OK, then. Let’s begin at the beginning:
1) State your complete hypothesis with all terms clearly defined.
2) Give all your evidence for the hypothesis.
3) Explain how this evidence supports your hypothesis.

  Charles, thanks for your interest. For some time, in the Sciencegogo.com forum—in the Not-Quite-Science section—I have been writing about what I call unitheism http://www.unitheist.org  hosted by a young artist, Warren Farr, and me.

When we got to know one another, Warren and I discovered that, independently, we both had concocted the word, ‘unitheism’.  Also, independently, we chose to use it in such a way so as to get away from the dogmas of monotheism. We also want to avoid confusing pantheism with panentheism—both ideas worthy of respect. All are welcome to the Unitheism Group on Facebook.

ABOUT K. C. F. KRAUSE—originator of panentheism—and Charles Hartshorne
Later, I discovered that in the 19th Century,  pantheism had morphed into panentheism—one of the technical terms used by the Rev. Charles Hartshorne. The term was originally coined by Karl Christian Friedrich Krause, in 1828. Panentheism—all is in God and God is in and through all things. This is in harmony with the what the new physicists call the String Theory of matter, is not to be confused with pantheism (all is God).
http://en.wikipedia.org/wiki/Karl_Christian_Friedrich_Krause
In keeping with Hartshorne’s theology I will use the acronym, G-0-D, which I concocted: For me, G-0-D is not a supernatural and personal being, or entity, identical with the physical cosmos. But neither is it completely independent from it either. G-0-D is that which generates Good, organizes all that is Opportune and delivers that which Delights. Our role is to be co-creators of that which is G-0-D—good, orderly and desirable.
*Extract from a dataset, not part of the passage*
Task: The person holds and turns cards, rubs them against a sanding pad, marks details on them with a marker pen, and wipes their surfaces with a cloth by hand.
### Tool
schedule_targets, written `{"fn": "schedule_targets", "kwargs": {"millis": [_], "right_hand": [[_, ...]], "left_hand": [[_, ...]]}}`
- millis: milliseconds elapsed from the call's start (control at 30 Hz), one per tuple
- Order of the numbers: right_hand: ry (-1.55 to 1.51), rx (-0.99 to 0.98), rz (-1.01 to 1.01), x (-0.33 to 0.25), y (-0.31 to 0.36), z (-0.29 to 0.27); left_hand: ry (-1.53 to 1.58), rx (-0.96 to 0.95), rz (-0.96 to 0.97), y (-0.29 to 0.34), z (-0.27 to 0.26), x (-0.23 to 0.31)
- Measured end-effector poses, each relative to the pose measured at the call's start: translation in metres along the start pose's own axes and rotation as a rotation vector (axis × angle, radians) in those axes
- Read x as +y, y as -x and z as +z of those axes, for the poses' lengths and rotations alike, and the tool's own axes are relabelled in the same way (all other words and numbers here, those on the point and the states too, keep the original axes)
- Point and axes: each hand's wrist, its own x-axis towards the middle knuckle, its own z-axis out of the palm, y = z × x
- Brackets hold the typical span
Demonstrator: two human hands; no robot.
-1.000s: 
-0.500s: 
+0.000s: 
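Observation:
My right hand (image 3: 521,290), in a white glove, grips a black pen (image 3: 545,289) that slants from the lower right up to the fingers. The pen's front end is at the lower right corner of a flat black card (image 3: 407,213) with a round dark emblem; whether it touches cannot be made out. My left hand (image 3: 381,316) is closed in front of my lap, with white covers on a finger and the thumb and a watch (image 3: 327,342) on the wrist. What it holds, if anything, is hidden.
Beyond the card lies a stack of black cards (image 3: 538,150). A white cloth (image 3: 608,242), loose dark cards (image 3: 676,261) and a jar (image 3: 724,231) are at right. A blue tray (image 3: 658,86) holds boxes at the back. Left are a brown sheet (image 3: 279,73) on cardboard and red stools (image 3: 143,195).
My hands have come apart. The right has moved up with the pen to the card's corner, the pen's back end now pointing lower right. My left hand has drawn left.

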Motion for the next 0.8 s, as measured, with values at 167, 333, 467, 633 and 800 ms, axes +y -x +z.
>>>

Think of it this way: Think of the relationship between a mother and a fetus. The mother has her own identity and is different from the unborn. However, mothers are obviously connected—physically, mentally and spiritually—with the unborn child. The unborn is within the womb and attached to the mother via the umbilical cord. Question: How is the father attached?

THE LAST THING I CHOOSE TO BE IS DOGMATIC
Unitheism, is a very flexible term. I use it include what I feel are the best ideas of both theories.

Meanwhile, please feel free to check out the current thread of mine, below, and you will get some idea of what I have in mind:
http://www.scienceagogo.com/forum/ubbthreads.php?ubb=showflat&Number=42616#Post42616
====================
I have great respect for the work of:
ALFRED NORTH WHITEHEAD, mathematician
http://plato.stanford.edu/entries/whitehead/
Charles Hartshorne, theologian—interpreter of Whitehead’s work
http://plato.stanford.edu/entries/hartshorne/

ABOUT PANENTHEISM
http://plato.stanford.edu/entries/panentheism/

[ Edited: 18 February 2012 09:15 PM by RevLGKing ]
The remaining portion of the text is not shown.